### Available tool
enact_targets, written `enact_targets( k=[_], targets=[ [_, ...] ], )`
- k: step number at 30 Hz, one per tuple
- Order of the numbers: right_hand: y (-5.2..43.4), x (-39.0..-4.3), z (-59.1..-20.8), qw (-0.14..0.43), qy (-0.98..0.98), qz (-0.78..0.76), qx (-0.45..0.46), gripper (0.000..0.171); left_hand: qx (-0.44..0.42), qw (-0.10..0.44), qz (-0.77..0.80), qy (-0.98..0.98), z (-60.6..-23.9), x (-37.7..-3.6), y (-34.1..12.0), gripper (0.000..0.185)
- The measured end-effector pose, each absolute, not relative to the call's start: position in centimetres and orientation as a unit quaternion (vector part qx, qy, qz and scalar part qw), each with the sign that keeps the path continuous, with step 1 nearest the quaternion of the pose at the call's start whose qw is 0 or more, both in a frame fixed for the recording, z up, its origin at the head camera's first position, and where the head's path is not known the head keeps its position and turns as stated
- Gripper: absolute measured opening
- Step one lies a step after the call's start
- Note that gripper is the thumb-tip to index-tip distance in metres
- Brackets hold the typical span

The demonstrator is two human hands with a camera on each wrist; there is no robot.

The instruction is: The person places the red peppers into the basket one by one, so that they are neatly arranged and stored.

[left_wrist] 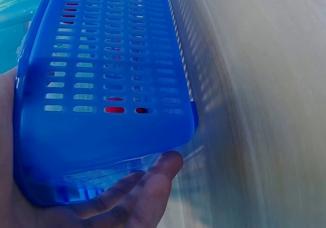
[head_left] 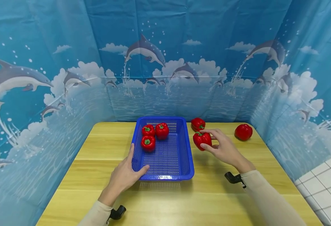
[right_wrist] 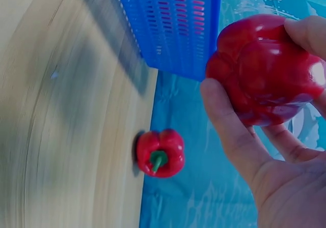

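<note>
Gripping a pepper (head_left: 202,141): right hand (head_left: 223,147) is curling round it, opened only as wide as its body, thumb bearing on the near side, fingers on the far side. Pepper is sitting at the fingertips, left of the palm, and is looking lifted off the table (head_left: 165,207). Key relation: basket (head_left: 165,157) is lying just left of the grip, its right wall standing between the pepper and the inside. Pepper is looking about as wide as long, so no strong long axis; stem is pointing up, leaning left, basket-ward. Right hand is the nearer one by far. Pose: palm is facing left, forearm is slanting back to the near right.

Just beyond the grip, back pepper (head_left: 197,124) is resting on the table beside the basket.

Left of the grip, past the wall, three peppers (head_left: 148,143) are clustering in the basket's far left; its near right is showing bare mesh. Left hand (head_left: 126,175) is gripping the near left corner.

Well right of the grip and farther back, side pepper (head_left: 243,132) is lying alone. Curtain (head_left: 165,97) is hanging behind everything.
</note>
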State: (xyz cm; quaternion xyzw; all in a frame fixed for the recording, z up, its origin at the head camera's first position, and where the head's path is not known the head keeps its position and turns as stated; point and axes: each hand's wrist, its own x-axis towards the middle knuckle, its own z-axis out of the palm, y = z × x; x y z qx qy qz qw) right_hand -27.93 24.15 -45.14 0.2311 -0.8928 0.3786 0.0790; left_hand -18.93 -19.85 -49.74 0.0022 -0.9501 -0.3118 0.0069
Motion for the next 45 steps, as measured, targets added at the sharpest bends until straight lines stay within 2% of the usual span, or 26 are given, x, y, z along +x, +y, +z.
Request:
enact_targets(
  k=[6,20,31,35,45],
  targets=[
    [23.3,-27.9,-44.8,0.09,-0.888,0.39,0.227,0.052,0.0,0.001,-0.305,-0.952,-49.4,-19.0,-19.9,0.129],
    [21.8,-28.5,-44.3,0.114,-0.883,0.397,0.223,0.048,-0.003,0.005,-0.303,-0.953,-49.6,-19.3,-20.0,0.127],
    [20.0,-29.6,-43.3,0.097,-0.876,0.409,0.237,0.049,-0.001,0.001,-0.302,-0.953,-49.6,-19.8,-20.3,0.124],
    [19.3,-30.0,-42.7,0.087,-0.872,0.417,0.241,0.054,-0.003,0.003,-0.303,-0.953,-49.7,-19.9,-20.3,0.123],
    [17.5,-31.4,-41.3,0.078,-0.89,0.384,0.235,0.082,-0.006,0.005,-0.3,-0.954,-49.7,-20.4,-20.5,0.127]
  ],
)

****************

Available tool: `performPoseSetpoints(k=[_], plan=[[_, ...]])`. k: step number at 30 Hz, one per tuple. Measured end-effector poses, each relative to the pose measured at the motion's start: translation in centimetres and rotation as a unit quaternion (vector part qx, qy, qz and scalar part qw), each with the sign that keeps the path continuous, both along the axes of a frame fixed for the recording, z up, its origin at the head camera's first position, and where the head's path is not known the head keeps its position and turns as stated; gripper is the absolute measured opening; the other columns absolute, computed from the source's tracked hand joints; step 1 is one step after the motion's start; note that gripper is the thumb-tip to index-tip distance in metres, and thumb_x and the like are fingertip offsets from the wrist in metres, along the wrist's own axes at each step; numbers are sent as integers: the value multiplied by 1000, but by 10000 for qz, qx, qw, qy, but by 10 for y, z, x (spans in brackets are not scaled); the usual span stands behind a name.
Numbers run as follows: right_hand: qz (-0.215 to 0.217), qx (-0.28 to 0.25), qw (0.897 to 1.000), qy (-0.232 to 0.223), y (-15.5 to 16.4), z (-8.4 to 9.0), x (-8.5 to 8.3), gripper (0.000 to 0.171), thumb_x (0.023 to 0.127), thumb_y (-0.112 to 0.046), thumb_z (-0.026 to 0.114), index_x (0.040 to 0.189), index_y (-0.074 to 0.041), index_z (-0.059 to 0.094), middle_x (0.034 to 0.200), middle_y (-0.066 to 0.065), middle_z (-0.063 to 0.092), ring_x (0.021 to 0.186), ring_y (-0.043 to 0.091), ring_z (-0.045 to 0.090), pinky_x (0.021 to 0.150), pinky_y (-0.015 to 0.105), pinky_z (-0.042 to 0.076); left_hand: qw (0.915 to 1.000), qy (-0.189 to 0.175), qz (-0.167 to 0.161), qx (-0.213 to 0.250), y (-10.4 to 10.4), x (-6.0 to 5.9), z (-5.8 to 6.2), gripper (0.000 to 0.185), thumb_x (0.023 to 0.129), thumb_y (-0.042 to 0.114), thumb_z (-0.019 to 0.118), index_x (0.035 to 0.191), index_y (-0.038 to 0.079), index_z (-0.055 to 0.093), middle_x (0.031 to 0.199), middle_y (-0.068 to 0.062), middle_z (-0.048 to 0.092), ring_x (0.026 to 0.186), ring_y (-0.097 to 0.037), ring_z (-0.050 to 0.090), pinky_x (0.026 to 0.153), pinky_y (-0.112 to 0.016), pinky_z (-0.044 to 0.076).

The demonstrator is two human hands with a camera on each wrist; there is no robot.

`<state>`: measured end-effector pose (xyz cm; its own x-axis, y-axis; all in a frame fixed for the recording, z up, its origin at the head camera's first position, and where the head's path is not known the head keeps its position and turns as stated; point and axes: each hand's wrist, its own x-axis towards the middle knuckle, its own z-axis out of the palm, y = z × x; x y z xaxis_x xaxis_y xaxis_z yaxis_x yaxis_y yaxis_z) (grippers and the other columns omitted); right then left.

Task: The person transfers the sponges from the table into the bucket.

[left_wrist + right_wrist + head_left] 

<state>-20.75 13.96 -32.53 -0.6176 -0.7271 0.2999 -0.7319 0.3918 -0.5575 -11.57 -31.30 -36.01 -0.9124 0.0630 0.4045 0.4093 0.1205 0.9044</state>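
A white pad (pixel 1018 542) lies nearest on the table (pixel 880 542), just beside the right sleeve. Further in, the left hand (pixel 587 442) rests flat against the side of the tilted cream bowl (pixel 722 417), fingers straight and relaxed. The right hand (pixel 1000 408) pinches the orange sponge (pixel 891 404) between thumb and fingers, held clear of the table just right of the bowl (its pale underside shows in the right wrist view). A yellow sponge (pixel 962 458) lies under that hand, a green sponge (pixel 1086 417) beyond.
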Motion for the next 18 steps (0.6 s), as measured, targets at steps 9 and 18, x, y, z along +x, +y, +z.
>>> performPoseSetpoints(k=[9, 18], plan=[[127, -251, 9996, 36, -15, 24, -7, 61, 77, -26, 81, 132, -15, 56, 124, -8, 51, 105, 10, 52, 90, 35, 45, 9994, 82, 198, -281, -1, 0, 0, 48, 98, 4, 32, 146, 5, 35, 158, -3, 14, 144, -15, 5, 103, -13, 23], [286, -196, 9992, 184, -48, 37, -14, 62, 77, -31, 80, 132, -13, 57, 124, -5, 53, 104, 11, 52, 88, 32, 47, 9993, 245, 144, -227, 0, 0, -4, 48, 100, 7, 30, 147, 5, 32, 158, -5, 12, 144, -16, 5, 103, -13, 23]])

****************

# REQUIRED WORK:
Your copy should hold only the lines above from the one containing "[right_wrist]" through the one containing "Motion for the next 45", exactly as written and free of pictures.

# OUTPUT FOR THIS EXERCISE:
[right_wrist] 

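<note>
Gripping a pepper (head_left: 202,141): right hand (head_left: 223,147) is curling round it, opened only as wide as its body, thumb bearing on the near side, fingers on the far side. Pepper is sitting at the fingertips, left of the palm, and is looking lifted off the table (head_left: 165,207). Key relation: basket (head_left: 165,157) is lying just left of the grip, its right wall standing between the pepper and the inside. Pepper is looking about as wide as long, so no strong long axis; stem is pointing up, leaning left, basket-ward. Right hand is the nearer one by far. Pose: palm is facing left, forearm is slanting back to the near right.

Just beyond the grip, back pepper (head_left: 197,124) is resting on the table beside the basket.

Left of the grip, past the wall, three peppers (head_left: 148,143) are clustering in the basket's far left; its near right is showing bare mesh. Left hand (head_left: 126,175) is gripping the near left corner.

Well right of the grip and farther back, side pepper (head_left: 243,132) is lying alone. Curtain (head_left: 165,97) is hanging behind everything.
</note>
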State: (xyz cm; quaternion xyzw; all in a frame fixed for the recording, z up, its origin at the head camera's first position, and where the head's path is not known the head keeps its position and turns as stated; point and axes: each hand's wrist, its own x-axis towards the middle knuckle, its own z-axis out of the palm, y = z × x; x y z qx qy qz qw) right_hand -27.93 24.15 -45.14 0.2311 -0.8928 0.3786 0.0790; left_hand -18.93 -19.85 -49.74 0.0022 -0.9501 -0.3118 0.0069
Motion for the next 45 steps, as measured, targets added at the sharpest bends until straight lines stay within 2% of the usual span, or 26 are given, x, y, z along +x, +y, +z.

No more output is given for this exercise.